▶ **YOUR OBJECTIVE**: Gather all lines with "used" from the records.

[DATA FOR THIS TASK]

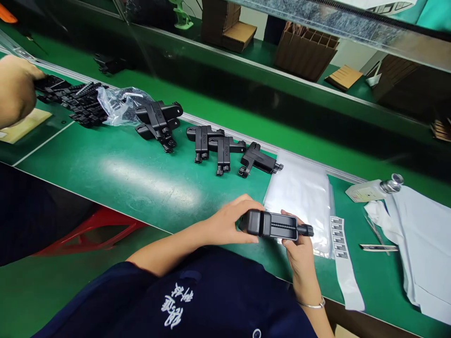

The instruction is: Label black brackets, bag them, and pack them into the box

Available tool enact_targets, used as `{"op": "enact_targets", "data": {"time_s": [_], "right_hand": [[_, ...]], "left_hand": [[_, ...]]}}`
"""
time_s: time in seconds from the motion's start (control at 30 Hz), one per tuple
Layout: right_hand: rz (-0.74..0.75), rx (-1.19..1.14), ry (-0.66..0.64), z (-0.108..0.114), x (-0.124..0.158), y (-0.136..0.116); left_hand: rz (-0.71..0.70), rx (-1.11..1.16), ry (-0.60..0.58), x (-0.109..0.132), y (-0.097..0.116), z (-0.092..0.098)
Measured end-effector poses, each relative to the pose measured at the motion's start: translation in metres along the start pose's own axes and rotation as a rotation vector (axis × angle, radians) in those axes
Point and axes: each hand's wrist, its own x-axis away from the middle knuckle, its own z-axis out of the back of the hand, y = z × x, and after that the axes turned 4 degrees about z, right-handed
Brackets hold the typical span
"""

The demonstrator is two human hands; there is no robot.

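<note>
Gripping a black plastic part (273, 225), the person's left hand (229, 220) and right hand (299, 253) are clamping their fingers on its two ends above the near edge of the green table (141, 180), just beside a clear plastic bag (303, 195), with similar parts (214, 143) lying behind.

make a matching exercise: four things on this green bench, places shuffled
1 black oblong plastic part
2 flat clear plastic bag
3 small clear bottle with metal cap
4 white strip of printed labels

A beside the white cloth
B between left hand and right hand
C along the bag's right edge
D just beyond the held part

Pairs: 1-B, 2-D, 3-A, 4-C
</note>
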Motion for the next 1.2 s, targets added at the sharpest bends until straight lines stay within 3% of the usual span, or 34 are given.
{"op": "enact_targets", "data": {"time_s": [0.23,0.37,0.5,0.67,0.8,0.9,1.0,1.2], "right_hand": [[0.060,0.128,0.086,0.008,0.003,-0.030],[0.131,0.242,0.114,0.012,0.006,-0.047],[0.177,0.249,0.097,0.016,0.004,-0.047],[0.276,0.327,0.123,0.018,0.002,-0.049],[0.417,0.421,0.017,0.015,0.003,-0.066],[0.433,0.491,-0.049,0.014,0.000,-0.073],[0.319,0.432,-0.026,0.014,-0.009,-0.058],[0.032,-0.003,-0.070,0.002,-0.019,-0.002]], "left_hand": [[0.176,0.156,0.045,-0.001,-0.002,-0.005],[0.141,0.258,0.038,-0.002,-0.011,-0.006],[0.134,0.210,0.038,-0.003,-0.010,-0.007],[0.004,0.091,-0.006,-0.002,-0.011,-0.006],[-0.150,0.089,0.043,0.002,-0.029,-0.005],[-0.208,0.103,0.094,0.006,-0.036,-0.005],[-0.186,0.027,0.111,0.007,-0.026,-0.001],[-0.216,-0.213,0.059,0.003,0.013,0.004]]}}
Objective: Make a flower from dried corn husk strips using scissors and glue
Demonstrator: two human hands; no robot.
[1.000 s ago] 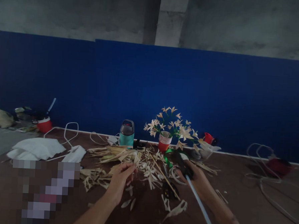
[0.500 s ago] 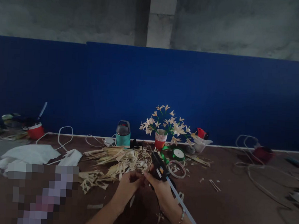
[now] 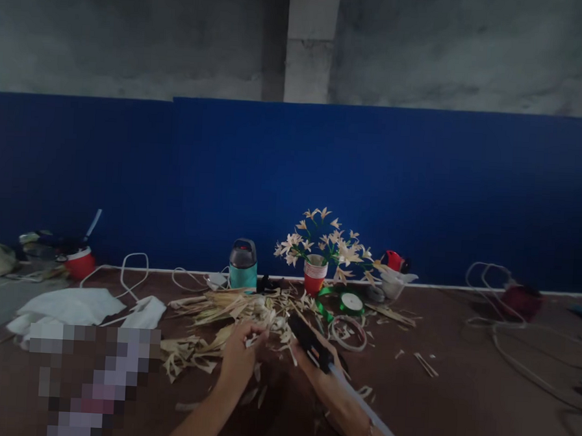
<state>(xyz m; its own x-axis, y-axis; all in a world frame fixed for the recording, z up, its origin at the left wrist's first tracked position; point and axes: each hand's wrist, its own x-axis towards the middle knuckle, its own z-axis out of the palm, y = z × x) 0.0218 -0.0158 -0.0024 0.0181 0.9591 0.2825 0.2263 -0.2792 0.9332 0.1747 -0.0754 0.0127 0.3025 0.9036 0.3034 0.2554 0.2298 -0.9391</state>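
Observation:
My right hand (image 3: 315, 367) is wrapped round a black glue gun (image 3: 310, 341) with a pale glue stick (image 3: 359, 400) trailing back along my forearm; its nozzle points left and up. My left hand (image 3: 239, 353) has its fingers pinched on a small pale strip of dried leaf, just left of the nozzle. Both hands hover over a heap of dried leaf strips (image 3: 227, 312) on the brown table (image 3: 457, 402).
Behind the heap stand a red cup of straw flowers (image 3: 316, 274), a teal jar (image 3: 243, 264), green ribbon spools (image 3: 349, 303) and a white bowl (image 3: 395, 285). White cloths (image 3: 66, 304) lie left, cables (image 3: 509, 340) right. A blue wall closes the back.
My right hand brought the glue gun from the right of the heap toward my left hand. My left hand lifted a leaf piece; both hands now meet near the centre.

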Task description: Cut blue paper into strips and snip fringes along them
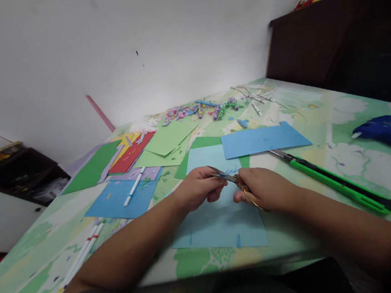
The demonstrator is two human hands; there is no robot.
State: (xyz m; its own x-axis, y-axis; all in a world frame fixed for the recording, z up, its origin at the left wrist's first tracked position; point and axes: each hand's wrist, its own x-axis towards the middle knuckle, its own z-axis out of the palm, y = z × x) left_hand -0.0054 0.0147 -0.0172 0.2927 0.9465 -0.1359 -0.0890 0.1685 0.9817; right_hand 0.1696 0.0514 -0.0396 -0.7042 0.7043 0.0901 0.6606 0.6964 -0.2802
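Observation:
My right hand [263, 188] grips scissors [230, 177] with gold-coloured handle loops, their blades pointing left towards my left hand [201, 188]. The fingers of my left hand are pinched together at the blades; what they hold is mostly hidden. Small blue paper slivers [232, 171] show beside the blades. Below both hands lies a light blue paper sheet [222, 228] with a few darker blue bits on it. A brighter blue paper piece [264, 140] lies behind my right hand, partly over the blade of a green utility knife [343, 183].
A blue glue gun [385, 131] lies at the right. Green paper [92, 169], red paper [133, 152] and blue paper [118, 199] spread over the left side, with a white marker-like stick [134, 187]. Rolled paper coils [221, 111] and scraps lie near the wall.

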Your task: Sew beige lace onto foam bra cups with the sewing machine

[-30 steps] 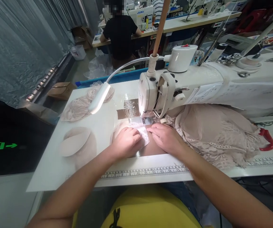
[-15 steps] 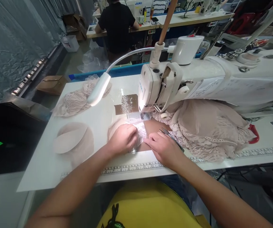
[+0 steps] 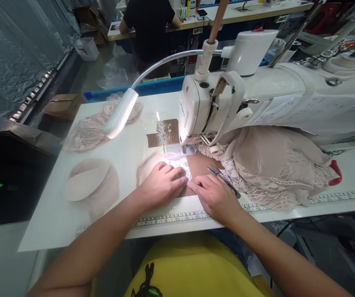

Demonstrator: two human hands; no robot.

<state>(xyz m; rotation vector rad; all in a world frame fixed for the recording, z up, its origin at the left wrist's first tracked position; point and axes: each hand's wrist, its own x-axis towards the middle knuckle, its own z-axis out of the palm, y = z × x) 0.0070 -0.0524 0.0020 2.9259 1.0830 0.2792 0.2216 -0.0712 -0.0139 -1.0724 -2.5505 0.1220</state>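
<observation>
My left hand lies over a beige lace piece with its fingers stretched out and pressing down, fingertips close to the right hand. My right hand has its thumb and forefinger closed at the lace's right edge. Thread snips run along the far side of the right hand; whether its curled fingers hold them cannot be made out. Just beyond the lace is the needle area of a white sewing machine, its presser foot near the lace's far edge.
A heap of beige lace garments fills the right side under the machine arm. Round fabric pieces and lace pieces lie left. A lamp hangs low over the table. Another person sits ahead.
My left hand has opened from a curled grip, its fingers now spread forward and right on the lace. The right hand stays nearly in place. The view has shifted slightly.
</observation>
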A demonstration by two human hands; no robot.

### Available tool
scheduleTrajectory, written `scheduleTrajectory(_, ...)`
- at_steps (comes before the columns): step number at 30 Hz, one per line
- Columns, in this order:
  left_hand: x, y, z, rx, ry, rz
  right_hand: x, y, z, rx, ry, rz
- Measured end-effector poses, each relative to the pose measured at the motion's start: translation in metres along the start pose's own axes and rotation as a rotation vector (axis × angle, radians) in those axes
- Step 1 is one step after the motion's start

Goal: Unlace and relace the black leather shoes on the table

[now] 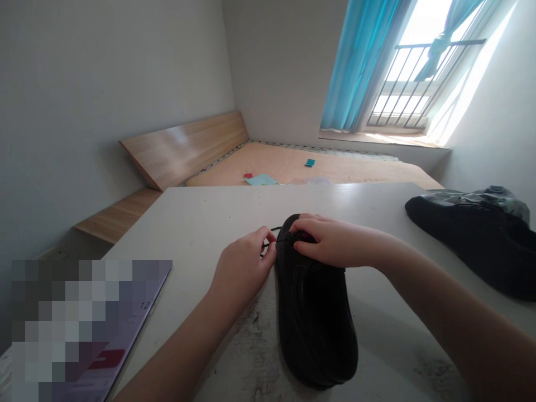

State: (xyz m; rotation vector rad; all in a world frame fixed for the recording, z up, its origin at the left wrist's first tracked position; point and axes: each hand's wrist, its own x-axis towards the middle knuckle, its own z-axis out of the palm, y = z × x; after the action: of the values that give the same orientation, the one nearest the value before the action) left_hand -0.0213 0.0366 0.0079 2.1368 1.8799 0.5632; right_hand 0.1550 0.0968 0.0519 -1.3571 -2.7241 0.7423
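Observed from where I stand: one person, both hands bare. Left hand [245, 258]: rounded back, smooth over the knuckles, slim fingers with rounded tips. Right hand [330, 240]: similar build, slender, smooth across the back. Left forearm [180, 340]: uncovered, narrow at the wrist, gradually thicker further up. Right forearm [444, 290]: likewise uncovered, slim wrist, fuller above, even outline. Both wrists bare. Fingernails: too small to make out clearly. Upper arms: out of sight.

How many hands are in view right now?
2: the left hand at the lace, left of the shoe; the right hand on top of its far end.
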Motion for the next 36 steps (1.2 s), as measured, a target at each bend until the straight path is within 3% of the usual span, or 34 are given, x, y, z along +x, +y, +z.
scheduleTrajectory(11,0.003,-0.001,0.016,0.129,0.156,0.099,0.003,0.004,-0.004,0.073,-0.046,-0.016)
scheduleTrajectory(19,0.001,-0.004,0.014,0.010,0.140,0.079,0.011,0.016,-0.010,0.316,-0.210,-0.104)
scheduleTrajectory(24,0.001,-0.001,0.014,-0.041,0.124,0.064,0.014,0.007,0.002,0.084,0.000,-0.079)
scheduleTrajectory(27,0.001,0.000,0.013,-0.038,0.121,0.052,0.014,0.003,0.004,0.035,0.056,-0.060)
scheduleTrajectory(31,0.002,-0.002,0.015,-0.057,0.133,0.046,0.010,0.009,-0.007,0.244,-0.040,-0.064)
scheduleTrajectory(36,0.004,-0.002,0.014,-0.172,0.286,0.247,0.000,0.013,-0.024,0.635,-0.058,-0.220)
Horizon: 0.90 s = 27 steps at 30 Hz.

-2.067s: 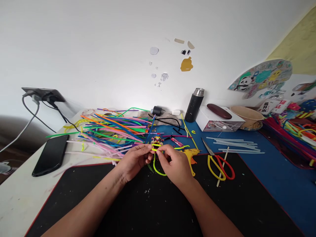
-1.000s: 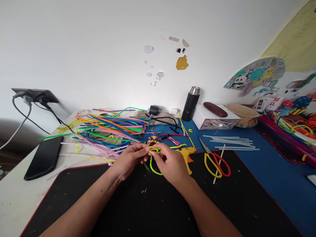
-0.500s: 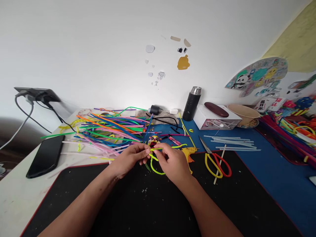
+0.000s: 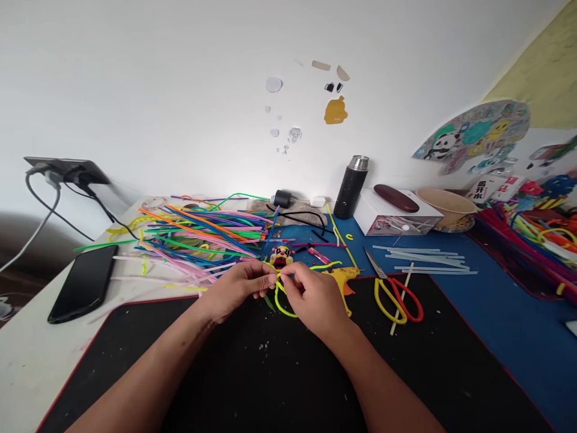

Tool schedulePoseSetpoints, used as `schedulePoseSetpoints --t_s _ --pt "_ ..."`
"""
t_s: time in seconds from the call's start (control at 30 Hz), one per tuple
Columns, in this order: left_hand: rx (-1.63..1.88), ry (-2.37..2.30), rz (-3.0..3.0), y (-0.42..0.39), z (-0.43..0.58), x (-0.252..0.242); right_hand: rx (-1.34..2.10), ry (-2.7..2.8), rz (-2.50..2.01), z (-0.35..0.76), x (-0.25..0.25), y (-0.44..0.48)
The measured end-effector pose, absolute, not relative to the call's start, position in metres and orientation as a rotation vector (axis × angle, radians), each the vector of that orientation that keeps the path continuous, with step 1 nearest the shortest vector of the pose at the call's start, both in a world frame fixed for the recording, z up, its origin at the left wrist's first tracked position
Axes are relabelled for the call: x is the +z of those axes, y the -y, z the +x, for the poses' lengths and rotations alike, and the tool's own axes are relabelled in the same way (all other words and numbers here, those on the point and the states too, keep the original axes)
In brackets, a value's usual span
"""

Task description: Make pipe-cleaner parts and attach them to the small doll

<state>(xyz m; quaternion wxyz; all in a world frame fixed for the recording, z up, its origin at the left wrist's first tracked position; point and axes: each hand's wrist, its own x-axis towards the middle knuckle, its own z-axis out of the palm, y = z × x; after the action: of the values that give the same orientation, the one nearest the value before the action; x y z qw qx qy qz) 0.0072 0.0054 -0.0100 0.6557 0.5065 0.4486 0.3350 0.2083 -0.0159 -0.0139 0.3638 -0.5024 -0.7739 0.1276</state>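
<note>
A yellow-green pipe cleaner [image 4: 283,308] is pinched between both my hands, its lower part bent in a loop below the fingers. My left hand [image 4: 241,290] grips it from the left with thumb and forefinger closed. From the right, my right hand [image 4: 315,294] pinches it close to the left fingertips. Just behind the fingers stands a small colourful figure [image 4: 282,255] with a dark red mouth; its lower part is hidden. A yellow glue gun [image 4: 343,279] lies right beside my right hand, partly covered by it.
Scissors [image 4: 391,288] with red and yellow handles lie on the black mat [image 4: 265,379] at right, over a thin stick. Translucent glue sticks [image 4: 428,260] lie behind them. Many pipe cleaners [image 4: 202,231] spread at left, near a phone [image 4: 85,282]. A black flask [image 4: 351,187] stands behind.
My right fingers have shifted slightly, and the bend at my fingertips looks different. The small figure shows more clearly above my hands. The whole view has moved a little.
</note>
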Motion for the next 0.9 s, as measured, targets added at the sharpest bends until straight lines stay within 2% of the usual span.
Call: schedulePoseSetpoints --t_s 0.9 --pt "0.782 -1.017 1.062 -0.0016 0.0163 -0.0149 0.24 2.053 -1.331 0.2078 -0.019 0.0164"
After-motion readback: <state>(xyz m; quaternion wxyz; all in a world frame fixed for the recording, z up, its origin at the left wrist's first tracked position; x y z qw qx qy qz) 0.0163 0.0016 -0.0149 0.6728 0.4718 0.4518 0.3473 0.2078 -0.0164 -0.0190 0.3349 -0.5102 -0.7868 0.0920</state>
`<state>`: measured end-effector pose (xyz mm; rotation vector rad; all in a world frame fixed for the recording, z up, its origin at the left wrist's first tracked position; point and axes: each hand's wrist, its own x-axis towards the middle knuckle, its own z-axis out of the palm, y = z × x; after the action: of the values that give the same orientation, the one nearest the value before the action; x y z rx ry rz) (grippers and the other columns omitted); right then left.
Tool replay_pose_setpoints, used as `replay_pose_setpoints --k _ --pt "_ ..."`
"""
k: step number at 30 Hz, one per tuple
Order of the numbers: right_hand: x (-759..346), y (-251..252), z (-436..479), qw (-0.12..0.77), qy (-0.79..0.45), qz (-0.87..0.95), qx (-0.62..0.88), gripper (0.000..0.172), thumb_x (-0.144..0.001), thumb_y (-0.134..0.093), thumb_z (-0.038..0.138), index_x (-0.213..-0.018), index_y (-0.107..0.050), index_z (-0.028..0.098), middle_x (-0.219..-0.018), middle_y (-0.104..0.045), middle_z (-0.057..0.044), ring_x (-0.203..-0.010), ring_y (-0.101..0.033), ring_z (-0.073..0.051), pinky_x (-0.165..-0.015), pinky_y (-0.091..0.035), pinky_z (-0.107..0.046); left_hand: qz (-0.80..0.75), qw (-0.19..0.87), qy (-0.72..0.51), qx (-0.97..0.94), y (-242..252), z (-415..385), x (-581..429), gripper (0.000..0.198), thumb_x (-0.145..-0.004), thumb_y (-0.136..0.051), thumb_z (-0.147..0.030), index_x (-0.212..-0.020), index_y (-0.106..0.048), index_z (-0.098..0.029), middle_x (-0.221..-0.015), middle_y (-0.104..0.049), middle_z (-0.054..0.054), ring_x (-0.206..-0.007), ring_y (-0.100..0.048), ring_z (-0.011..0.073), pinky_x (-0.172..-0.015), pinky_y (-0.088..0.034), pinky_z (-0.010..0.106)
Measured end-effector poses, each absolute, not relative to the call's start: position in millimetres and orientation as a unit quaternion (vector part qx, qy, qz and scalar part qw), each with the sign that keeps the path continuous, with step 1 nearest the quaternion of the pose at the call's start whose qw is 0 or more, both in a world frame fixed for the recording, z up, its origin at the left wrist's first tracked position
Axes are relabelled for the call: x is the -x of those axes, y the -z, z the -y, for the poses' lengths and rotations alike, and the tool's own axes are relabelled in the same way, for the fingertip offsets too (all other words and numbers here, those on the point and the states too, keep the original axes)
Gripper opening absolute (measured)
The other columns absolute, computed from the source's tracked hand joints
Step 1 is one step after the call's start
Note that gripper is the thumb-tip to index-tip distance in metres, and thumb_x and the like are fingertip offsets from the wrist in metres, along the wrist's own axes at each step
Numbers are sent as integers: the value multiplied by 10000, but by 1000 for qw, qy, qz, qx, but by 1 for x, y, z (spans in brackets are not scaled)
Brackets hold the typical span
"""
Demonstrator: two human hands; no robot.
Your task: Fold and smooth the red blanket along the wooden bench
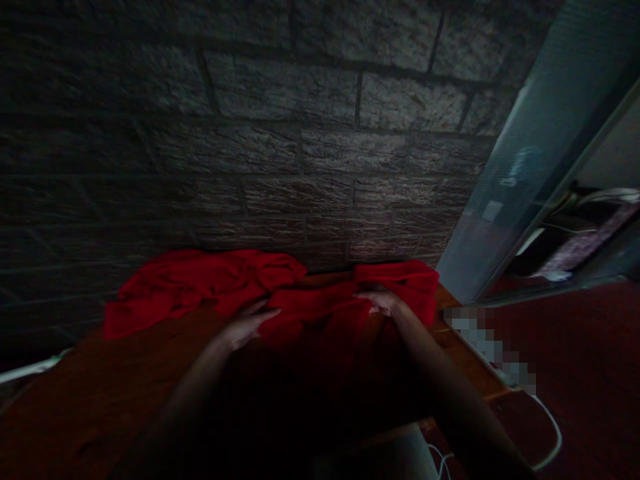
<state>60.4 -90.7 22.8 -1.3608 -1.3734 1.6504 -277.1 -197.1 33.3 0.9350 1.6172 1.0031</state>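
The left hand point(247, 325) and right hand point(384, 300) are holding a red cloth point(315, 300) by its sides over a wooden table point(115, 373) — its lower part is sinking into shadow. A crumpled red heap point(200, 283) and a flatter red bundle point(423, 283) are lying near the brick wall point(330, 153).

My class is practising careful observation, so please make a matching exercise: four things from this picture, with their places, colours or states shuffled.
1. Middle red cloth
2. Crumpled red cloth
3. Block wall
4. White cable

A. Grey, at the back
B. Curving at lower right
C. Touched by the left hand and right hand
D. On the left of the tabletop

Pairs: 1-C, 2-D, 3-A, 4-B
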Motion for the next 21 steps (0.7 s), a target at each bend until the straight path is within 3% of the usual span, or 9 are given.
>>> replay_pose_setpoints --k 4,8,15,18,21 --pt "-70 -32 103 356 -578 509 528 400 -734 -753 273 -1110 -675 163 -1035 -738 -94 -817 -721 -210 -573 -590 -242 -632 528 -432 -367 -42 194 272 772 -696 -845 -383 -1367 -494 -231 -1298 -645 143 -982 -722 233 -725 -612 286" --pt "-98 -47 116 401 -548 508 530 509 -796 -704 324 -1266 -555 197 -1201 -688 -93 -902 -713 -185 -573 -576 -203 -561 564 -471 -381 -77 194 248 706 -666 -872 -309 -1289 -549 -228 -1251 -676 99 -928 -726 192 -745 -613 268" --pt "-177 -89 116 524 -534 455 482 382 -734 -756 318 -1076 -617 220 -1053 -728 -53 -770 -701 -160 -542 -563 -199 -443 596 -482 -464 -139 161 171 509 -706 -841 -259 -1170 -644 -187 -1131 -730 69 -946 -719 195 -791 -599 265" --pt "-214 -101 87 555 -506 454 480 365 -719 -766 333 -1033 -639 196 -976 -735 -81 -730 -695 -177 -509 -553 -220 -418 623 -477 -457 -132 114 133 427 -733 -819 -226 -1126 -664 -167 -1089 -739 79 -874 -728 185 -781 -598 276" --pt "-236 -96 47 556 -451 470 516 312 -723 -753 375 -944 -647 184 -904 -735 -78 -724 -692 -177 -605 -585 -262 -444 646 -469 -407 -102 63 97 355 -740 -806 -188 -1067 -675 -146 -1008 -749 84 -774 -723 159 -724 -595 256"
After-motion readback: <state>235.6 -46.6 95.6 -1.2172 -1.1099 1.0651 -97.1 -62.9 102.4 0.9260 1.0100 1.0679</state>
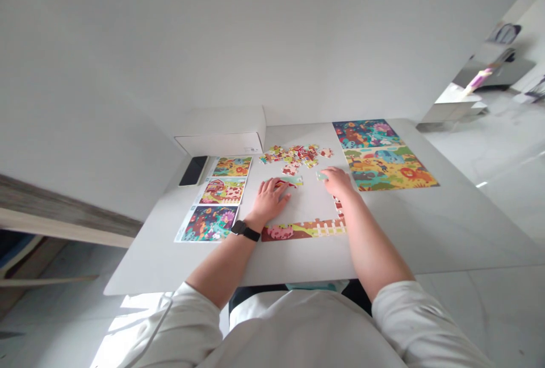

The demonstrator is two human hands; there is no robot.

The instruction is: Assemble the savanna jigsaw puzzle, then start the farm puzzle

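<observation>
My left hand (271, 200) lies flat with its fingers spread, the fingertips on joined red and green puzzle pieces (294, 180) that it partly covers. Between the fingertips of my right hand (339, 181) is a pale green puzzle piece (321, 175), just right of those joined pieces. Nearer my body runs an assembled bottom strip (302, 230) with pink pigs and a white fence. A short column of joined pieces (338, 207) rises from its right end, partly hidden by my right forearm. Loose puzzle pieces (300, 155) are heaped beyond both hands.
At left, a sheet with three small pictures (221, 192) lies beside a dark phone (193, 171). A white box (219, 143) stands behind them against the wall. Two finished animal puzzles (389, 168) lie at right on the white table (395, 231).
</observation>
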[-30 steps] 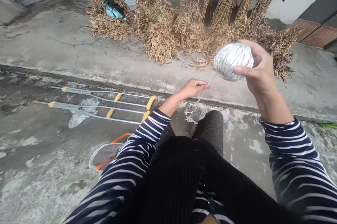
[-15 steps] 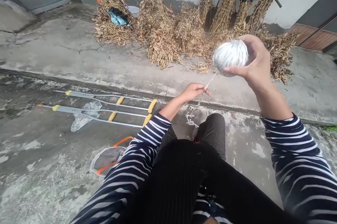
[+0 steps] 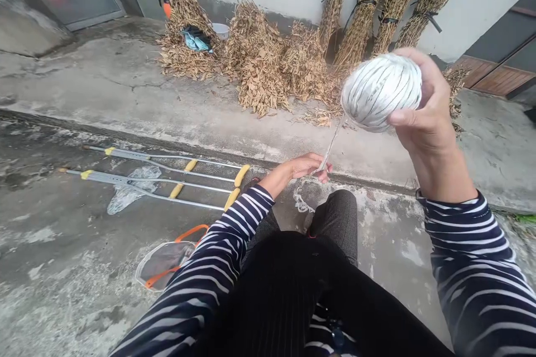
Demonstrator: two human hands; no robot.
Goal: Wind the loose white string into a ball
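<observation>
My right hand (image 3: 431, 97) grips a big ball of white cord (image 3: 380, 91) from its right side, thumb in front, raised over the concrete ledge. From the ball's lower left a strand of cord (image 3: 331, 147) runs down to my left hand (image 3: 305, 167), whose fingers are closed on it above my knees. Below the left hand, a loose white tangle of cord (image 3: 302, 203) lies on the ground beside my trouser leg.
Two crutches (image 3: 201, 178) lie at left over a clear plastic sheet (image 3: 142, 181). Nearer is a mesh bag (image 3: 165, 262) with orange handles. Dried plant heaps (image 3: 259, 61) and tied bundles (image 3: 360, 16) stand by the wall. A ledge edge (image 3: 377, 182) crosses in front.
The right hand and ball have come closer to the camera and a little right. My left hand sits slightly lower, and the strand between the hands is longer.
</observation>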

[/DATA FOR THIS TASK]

▶ **PROBLEM SOLUTION**:
Available tool enact_targets, used as `{"op": "enact_targets", "data": {"time_s": [_], "right_hand": [[_, ...]], "left_hand": [[_, ...]]}}`
Tool schedulePoseSetpoints, used as `schedulePoseSetpoints --t_s _ --pt "_ ..."`
Tool replay_pose_setpoints, used as `replay_pose_setpoints --k _ --pt "_ ..."`

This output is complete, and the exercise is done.